Di luar, hujan mulai mengetuk-ngetuk atap seng yang sudah berkarat, seperti tamu yang tak diundang datang di tengah malam. Bau petrichor—aroma tanah yang kehujanan—menyelinap dari celah-celah pintu, membangkitkan ingatan yang lama terpendam.

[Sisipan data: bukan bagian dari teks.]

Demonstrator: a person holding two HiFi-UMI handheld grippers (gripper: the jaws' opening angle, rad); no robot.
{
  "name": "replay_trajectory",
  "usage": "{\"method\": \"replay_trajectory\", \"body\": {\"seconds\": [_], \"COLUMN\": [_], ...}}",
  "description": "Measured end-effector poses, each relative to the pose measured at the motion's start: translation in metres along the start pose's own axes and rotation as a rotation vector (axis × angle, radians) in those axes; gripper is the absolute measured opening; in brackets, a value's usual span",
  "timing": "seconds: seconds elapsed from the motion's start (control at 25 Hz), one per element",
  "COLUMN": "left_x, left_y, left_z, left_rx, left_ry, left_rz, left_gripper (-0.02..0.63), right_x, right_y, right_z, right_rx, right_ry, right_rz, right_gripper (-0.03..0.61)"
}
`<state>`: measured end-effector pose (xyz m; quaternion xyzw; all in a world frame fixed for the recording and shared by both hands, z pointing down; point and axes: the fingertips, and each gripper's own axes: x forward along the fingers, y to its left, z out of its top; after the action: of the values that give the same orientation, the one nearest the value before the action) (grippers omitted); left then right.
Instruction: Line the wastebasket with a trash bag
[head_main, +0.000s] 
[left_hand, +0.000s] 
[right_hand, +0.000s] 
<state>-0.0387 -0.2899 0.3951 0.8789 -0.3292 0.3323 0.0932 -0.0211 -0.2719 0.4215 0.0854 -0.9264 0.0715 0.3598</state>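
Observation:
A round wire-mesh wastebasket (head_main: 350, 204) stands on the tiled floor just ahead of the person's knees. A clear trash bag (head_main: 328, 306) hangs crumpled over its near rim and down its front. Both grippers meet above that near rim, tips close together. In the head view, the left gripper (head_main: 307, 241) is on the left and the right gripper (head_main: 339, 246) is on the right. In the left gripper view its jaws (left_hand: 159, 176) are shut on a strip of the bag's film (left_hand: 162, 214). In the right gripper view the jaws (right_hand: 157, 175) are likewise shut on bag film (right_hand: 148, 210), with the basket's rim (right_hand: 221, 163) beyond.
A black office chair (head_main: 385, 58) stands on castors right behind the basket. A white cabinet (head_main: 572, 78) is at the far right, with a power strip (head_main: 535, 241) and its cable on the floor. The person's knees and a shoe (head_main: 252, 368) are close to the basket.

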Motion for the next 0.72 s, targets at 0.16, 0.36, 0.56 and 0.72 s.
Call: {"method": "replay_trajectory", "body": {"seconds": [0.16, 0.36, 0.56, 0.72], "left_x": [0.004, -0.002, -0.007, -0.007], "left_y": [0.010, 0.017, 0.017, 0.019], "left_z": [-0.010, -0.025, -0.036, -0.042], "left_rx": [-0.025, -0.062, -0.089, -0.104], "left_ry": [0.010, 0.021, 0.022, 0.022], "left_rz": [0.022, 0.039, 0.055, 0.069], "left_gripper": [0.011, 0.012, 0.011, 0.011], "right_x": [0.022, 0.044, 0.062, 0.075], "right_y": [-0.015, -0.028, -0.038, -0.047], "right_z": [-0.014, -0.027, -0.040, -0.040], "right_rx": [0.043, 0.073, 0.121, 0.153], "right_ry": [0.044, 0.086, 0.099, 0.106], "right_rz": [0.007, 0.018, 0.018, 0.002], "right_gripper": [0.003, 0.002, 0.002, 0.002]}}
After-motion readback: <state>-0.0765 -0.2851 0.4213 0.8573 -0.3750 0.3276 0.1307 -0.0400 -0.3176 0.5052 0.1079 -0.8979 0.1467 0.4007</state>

Lintang mengangguk pelan. Mulutnya terasa penuh dengan tanah yang tak bisa ditelan maupun dimuntahkan. Di kejauhan, lampu-lampu kota berkedip melalui tirai hujan, seperti bintang-bintang palsu yang tergantung di langit buatan. Dengungan mesin-mesin dari proyek pembangunan yang tak pernah berhenti menggantikan nyanyian jangkrik yang dulu selalu menemani malam-malam mereka.
Dengan gemetar, Lintang menjatuhkan diri ke lantai kayu yang basah oleh rembesan air hujan. Ia meraih sabit tua itu, jarinya yang kini halus menyentuh karat yang melekat—luka-luka yang tak pernah sembuh. Di dadanya, peta baru sedang terbentuk: bukan peta pembangunan yang ia buat setiap hari untuk para investor, tapi peta jalan pulang yang sudah tak jelas lagi arahnya.
Malam ini, di rumah tua yang semakin tenggelam dalam zaman, Lintang ingin kembali menjadi benih. Walau tanah untuk bertumbuh telah dijual ke tangan-tangan asing. Walau musim untuk berkembang telah berlalu ditelan roda-roda mesin berat. Dan ketika hujan semakin deras, suaranya yang bergema di lembah-lembah kehidupan bagai tangisan anak yang kehilangan jalan pulang—terdengar oleh semua orang kecuali oleh dunia yang terlalu sibuk mendengar gemerincing koin.